◆ TASK DETAILS ◆
For the material below, count the lines containing "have" and reply with the number alone.

◆ DATA SUPPLIED ◆

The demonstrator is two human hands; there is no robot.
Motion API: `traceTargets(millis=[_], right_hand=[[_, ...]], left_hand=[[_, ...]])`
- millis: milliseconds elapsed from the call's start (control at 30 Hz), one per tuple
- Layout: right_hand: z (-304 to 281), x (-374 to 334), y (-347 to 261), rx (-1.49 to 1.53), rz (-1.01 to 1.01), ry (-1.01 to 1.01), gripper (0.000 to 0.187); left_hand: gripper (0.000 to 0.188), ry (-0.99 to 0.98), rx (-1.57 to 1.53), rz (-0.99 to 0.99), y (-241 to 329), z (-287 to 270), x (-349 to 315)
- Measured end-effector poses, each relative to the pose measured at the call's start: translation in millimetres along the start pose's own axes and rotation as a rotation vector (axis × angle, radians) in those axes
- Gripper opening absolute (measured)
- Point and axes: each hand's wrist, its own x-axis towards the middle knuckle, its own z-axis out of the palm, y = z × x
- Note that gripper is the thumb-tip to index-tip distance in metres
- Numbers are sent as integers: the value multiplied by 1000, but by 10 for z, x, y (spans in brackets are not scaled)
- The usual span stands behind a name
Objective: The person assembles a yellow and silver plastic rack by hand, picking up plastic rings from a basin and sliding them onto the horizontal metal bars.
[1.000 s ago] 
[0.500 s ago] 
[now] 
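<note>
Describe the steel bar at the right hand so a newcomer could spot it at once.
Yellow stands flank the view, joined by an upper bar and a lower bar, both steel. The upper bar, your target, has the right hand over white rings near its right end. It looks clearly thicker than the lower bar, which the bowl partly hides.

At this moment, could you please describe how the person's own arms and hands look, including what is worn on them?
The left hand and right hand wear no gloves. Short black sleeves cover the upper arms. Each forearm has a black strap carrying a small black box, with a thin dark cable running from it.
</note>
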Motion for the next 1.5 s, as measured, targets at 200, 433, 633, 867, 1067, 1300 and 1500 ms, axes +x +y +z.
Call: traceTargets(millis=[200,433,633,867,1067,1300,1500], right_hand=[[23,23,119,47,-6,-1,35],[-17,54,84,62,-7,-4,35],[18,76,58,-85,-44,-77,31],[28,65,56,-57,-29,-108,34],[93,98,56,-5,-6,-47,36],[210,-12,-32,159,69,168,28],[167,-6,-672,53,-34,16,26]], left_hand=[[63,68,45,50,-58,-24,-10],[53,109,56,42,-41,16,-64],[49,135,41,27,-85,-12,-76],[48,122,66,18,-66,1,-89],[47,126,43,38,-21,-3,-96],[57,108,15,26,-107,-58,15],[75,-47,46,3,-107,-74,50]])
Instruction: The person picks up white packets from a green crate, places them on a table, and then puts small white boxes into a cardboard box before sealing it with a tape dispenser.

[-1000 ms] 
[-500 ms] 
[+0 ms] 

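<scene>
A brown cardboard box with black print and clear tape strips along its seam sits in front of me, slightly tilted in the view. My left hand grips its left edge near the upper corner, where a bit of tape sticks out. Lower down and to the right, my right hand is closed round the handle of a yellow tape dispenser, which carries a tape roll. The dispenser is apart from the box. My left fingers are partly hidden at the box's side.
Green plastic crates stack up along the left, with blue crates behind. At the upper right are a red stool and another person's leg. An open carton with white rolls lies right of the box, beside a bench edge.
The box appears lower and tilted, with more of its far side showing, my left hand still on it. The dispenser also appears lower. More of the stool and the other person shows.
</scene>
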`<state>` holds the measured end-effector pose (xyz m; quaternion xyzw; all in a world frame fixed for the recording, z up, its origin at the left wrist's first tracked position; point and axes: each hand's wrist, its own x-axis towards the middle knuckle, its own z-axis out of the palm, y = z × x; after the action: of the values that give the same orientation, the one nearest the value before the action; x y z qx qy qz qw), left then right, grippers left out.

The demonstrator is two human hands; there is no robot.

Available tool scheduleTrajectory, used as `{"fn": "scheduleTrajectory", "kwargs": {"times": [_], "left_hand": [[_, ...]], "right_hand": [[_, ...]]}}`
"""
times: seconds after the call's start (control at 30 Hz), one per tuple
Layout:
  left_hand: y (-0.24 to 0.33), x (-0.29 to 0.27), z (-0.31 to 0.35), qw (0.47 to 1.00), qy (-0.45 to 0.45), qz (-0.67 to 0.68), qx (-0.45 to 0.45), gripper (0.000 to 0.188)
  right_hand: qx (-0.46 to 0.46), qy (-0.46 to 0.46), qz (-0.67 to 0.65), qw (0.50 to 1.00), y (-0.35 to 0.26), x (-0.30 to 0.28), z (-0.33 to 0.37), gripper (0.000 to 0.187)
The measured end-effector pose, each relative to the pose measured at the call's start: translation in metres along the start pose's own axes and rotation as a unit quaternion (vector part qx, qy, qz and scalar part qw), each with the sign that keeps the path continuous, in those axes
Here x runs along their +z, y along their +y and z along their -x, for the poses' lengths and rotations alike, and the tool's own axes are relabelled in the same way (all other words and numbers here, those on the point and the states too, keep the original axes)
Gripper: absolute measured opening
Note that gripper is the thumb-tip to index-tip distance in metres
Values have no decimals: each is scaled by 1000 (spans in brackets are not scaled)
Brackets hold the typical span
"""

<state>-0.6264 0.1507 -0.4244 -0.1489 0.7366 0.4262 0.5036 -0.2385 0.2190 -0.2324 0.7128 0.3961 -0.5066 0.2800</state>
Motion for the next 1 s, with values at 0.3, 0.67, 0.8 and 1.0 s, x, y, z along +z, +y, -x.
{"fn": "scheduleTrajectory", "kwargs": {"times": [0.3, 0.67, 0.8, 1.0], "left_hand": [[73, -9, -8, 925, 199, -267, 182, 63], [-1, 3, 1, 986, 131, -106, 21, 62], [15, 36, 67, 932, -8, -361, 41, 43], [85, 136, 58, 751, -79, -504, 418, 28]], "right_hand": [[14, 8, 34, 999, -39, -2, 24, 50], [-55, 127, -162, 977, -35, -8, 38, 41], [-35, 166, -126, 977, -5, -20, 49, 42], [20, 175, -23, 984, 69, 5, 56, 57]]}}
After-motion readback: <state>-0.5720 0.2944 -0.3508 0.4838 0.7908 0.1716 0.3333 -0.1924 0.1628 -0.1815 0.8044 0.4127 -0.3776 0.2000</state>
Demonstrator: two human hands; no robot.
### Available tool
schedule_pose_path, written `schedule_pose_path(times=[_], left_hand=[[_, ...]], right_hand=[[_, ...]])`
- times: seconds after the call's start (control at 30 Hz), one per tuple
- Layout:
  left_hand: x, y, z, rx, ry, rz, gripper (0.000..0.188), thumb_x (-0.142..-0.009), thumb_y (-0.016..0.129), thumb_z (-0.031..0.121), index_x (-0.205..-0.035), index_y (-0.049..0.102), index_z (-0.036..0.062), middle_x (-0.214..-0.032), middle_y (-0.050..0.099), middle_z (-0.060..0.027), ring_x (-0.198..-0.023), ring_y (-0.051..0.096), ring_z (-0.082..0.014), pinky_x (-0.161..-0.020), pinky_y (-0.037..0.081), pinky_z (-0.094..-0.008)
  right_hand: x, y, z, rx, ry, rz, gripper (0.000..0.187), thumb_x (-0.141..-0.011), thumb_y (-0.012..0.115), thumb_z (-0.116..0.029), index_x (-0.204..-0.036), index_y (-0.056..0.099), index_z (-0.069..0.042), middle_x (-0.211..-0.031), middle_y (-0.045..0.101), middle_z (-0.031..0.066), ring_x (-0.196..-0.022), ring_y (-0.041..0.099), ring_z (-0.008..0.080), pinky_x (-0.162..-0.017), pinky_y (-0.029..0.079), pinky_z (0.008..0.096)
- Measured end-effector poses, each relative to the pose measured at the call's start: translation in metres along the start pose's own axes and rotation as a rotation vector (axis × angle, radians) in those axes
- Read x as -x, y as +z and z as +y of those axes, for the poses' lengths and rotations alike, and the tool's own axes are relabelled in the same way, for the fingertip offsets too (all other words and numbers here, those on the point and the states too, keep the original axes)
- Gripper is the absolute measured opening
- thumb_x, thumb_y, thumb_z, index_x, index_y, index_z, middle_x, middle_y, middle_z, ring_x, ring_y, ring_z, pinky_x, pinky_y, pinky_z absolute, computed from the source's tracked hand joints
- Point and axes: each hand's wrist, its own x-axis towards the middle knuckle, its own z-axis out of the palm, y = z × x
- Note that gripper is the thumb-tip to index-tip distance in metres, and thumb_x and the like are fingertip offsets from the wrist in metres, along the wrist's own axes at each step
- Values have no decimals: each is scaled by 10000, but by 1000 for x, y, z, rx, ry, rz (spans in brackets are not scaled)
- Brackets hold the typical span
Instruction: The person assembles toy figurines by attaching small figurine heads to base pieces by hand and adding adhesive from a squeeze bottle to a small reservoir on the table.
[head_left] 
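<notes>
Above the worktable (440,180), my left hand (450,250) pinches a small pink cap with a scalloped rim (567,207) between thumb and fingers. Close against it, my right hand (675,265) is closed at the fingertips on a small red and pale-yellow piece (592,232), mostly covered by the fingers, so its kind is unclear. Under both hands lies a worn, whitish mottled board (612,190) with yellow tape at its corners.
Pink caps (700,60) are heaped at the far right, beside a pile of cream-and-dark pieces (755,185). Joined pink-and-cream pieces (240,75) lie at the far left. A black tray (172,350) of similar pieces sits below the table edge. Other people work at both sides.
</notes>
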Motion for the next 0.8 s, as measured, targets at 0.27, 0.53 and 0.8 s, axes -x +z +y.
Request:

◆ RESULT OF THE EXERCISE ◆
2